“Love is passion, obsession, someone you can’t live without. If you don’t start with that, what are you going to end up with? Fall head over heels. I say find someone who can love like crazy and who’ll love you the same way back. And how do you find her? Forget your head and listen to your heart. I’m not hearing any heart. Run the risk, if you get hurt, you’ll come back. Because the truth is, there is no sense living your life without this. To make the journey and not fall deeply in love - well, you haven’t lived a life at all. You have to try. Because if you haven’t tried, you haven’t lived.”
-Meet Joe Black
You know how you once said that we’re past the season in our lives of “Things worthwhile are never easy”?
Well, I’m afraid I have to disagree. In fact, I think that that continues to stand true not just for how circumstances are for us, but in so many situations we face in life.
Many times, people seem to do things that don’t seem to make sense to the outside eye. Perhaps because it seems like a lot of effort is put in with no visible result, or perhaps you can’t even tell if things will go the way you want it to in the end.
When faced with those in that situation, I usually ask them a simple question - Is all this worth it to you?

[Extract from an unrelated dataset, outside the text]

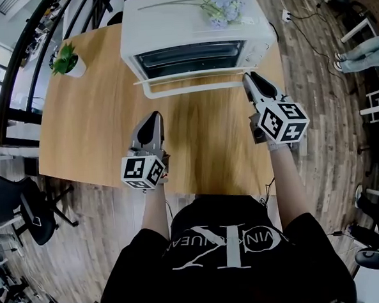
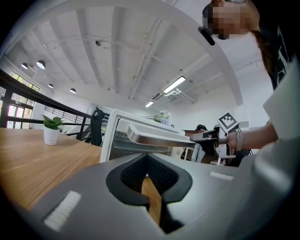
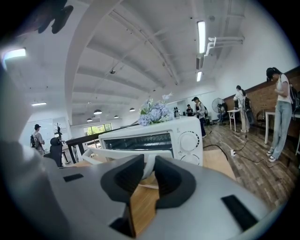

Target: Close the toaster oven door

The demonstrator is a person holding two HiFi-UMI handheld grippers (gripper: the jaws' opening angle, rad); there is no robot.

And y’know, if it’s worth it, then just go ahead.. because who is to judge what is worthy or worthless to you? Of course, this also comes with discretion but that’s a different story.
And for myself, I think what we share between us is still immensely worth it. You are worth it - worth the distance, the tears, the heartache, the loneliness, the time apart.

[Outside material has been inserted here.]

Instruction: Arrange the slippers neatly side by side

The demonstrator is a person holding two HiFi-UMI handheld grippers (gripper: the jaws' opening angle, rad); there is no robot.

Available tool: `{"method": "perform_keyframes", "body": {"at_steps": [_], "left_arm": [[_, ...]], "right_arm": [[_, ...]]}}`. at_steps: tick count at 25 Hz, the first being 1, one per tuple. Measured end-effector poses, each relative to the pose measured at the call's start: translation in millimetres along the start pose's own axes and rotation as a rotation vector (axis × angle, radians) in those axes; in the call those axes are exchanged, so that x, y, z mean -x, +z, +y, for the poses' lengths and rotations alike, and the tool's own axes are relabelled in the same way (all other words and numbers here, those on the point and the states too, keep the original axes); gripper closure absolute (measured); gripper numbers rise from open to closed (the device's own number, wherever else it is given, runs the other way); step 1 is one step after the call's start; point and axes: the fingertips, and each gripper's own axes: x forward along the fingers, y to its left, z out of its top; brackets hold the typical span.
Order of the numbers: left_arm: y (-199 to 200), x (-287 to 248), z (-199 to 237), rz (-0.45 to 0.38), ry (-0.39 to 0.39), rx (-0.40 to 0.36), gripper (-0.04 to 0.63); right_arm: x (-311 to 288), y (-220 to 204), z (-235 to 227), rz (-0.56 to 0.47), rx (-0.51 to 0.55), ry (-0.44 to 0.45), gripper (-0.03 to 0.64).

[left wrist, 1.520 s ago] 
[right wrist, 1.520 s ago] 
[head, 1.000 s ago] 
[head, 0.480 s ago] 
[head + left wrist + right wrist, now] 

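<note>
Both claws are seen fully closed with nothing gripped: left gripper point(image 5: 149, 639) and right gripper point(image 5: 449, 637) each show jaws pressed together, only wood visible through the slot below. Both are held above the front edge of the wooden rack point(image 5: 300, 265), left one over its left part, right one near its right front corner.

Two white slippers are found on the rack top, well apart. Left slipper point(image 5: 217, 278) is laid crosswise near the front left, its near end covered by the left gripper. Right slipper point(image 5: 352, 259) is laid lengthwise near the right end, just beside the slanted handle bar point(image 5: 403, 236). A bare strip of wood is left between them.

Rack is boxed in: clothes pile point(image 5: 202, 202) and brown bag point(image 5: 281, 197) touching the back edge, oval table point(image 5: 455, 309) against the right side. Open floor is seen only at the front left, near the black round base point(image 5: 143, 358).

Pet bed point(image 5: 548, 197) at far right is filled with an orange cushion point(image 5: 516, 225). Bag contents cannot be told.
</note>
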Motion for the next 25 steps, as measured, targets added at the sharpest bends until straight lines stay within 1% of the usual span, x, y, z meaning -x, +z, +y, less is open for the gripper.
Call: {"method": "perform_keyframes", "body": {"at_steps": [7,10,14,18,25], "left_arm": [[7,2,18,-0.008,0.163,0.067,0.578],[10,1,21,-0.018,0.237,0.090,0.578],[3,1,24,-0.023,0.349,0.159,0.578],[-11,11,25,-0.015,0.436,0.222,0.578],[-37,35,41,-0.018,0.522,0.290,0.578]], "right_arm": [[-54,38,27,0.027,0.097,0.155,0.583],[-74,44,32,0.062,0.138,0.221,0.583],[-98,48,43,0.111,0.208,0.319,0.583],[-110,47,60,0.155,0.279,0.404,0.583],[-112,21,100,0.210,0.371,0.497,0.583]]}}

It isn’t easy.. Actually, it might be one of the most difficult things I’ve done in my life - but it’s worthwhile, you see.

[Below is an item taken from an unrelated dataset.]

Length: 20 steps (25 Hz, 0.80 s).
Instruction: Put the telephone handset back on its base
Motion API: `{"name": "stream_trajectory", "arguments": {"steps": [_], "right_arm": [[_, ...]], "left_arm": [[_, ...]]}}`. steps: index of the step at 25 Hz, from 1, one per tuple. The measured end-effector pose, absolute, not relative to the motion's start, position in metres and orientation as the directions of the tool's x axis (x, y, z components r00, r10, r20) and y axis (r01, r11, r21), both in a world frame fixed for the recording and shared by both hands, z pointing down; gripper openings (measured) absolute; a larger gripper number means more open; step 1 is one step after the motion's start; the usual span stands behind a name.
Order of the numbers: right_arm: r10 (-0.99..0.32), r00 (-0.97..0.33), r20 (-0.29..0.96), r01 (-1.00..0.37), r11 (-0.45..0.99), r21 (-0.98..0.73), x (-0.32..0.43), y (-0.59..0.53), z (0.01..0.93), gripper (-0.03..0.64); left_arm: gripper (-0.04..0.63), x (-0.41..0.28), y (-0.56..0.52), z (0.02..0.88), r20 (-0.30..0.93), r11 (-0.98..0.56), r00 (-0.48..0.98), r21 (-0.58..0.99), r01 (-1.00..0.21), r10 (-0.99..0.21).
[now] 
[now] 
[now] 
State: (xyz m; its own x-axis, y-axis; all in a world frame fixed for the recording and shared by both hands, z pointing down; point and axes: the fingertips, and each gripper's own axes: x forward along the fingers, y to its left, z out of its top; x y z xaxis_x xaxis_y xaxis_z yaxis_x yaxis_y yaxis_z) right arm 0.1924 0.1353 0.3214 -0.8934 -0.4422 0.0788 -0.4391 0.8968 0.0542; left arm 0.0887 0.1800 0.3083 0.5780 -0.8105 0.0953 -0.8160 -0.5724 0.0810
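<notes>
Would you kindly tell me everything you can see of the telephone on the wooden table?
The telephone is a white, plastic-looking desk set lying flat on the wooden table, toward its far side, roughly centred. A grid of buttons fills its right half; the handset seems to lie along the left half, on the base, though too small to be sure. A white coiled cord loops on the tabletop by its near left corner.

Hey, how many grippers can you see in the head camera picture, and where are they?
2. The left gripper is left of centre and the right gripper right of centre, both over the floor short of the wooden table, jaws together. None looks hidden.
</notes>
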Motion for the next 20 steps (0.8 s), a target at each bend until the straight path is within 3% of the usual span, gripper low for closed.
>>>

And that, simply, is why I’m not giving up on us. It has never been an option to me, even when I don’t know how to deal with the long distance part of the relationship and honestly, I doubt it will be. When everything’s been said and done, I realise how much I love you.. and also how much you love me.
It’s insane. Because I still haven’t quite figured out what I’ve done to deserve you and the amount of love you have for me but I’m selfishly holding on to it because I just know, that this is worth fighting for.